Он взял ее за руку небрежным жестом ловеласа, интимно и в то же время покровительственно.
– Наверно, нам был нужен этот толчок. Я думаю, тебе было трудно смириться с мыслью о разводе.
– Серьезно?
– Конечно. – «Кажется, она собирается упираться. Господи, как надоело…» – Пилар, мы уже несколько лет живем врозь. Это факт.
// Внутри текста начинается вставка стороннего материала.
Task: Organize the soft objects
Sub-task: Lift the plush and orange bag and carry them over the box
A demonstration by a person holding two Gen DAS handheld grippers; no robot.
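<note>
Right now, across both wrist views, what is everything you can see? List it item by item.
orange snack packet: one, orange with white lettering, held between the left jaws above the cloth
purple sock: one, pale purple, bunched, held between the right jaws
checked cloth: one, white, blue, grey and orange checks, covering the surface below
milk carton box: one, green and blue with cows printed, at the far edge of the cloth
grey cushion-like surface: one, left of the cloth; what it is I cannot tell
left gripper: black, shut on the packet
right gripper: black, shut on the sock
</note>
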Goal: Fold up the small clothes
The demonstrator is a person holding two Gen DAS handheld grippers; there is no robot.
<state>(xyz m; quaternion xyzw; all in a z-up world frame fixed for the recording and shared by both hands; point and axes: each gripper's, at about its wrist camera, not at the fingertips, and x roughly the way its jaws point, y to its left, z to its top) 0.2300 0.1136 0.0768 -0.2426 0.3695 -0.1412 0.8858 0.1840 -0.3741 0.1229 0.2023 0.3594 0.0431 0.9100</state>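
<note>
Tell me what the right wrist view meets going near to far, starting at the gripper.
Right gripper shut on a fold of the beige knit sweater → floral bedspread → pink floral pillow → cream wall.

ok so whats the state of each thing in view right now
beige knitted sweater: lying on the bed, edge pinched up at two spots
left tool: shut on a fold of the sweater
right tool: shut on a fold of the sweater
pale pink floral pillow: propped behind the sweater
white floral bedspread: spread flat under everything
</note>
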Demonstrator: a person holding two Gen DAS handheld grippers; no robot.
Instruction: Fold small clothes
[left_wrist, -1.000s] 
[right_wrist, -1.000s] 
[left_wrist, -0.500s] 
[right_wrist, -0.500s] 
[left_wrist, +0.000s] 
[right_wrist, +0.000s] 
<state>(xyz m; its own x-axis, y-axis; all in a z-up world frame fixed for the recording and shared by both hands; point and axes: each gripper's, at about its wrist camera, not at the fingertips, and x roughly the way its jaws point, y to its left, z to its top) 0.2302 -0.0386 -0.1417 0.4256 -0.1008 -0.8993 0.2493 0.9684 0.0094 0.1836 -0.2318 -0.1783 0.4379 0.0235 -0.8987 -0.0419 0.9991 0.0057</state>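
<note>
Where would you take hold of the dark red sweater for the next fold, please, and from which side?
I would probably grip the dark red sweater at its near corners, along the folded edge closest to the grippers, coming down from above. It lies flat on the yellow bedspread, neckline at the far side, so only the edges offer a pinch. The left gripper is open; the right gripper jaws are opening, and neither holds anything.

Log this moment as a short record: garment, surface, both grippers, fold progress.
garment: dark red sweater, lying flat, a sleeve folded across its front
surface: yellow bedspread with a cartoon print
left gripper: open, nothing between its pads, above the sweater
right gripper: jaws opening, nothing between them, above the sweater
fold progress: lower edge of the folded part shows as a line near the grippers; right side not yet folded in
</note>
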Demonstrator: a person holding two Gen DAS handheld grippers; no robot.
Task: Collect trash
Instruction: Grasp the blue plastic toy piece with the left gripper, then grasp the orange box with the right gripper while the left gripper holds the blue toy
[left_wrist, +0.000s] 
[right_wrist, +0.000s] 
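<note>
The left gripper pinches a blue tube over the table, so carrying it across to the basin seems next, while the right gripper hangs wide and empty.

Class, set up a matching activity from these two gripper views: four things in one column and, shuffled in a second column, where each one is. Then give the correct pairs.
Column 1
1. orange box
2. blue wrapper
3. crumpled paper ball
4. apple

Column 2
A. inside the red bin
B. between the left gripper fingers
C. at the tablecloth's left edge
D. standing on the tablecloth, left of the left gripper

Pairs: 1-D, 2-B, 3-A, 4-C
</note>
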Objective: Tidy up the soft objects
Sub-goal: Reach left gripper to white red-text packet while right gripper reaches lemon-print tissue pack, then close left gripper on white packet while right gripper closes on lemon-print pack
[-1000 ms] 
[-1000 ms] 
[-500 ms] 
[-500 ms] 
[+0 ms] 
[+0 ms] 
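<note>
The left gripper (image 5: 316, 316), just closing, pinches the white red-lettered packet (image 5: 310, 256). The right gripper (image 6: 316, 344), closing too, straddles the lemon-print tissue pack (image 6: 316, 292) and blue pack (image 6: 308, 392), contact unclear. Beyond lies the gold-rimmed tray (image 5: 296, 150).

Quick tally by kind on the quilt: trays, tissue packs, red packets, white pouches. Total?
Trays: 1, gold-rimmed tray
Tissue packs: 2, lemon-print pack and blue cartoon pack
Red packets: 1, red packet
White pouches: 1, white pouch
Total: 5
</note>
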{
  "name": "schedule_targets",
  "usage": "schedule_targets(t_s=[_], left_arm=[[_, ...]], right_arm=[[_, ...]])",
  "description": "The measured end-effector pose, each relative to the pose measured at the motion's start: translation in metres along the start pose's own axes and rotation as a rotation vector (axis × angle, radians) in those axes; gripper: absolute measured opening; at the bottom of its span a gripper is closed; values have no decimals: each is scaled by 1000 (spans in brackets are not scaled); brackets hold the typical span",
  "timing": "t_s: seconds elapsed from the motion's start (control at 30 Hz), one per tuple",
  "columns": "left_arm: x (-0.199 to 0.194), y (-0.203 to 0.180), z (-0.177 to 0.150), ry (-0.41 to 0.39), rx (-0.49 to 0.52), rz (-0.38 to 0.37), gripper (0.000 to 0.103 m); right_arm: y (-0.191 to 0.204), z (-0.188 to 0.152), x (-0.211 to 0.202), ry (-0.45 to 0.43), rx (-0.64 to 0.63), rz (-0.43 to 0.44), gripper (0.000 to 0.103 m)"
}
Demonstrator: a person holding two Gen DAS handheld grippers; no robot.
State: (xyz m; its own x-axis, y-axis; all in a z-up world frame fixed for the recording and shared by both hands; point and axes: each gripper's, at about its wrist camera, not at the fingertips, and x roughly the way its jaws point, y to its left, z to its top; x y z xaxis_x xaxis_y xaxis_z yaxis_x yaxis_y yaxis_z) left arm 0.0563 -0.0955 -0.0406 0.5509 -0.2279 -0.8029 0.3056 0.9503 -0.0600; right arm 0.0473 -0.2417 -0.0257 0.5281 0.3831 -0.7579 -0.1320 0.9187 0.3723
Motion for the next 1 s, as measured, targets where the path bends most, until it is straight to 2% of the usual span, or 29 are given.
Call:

Она медленно и неохотно высвободила руку.
– Ты говоришь о жизни, которую мы вели после твоего переезда в Сан-Франциско, или о времени, когда мы продолжали сохранять видимость брака?
«О господи, начинается…» Тони тяжело вздохнул:
– Пилар, наш брак оказался неудачным. Прошло столько времени. Какой смысл вновь спрашивать, почему, зачем, и обвинять друг друга?
– Вновь? А разве мы когда-нибудь спрашивали об этом? Впрочем, возможно, ты прав. Время, когда разговоры могли что-то изменить, прошло.
– Честно говоря, я был несправедлив к тебе, когда не пожелал расторгнуть наш брак официально. Но мне казалось, что ты не сможешь начать новую жизнь.
– На самом деле это тебя нисколько не интересовало, правда? – Пилар встала, подошла к камину и уставилась на пламя. О чем они говорят? Какой в этом смысл? – Давай не будем кривить душой. Ты приехал сюда, чтобы попросить у меня развода, и это не имеет никакого отношения к решениям моей матери. Решениям, о которых ты ничего не знал, когда надевал кольцо на палец Рене.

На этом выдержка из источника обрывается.